Ruinart, Thierry
RUINART, THIERRY
Benedictine scholar of the Congregation of Saint-Maur; b. Reims, June 10, 1657; d. Abbey of Hautvillers, Sept. 29, 1709. He entered the Abbey of saint-remi in 1674, was professed in 1675 at Saint-Faron of Meaux, lived at corbie from 1677 to 1681, and in 1682 settled at Saint-Germain-des-Prés, where he became the favorite student of mabillon. He died suddenly while on a scholarly trip.
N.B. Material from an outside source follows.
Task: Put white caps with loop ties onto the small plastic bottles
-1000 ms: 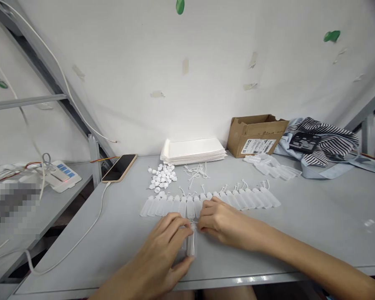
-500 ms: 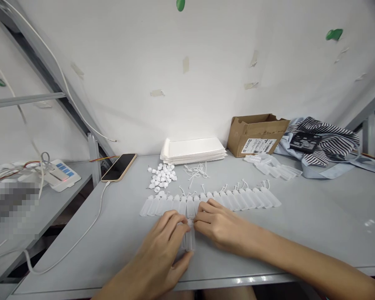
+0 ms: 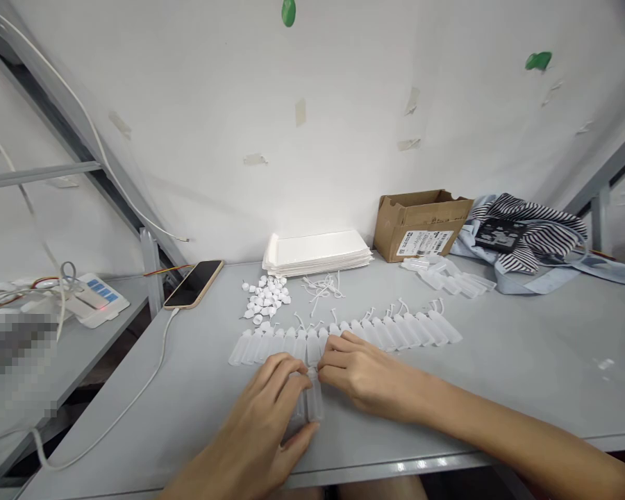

The first and most valuable of his works was the Acta primorum martyrum sincera, following his dissertation on the edition of the acts and the cult of the martyrs (Paris 1689; the Amsterdam edition of 1713 has Dom Massuet's life of Ruinart). This well-conceived work, several times republished and translated, does not fulfill the demands of modern criticism. Later, Ruinart wrote the Historia persecutionis Vandalicae (1694; Patrologia Latina 58); the first part consists of the works of victor of vita, and the second, the history of the persecutions. Then came the Gregorii Episcopi Turonensis opera (1699; Patrologia Latina 71) with a preface on religion in Merovingian Gaul and on Gregory of Tour's manuscripts. After having published the Acta O.S.B. saec. VI (11th century) in 1701 with Mabillon, and while preparing volume 6 of the Annales O.S.B. (1739), Ruinart tried his hand at polemics with the Apologie de la mission de saint Maur en France (1702) and the Ecclesia Parisiensis vindicata (1706). Besides the Histoire de Fr. Morosini (Mémoires de Trévoux, Nov. 1703), he wrote the Beati Urbani papae II vita, Dissertatio de pallio archiepiscopali (in Thuillier, Oeuvres posthumes de Mabillon, 1724), and the Abrégé de la vie de Dom J. Mabillon (1709), whose De re diplomatica (1709) he reedited. The Journal de dom Ruinart, written daily in 1698 and 1699 at the height of the disputes between the jesuits and maurists, was published by Ingold, Histoire de l'edition bénédictine de Saint Augustin (1903). Ruinart's Iter litterarium in Alsatiam et Lotharingiam was published by Thuillier (Oeuvres … Mabillon ). The Bibliothèque Nationale of Paris has preserved the correspondence of Dom Ruinart (MS Fr. 19665–66).
Bibliography: h. leclercq, Dictionnaire d'archéologie chrétienne et de liturgie 15.1:163–182.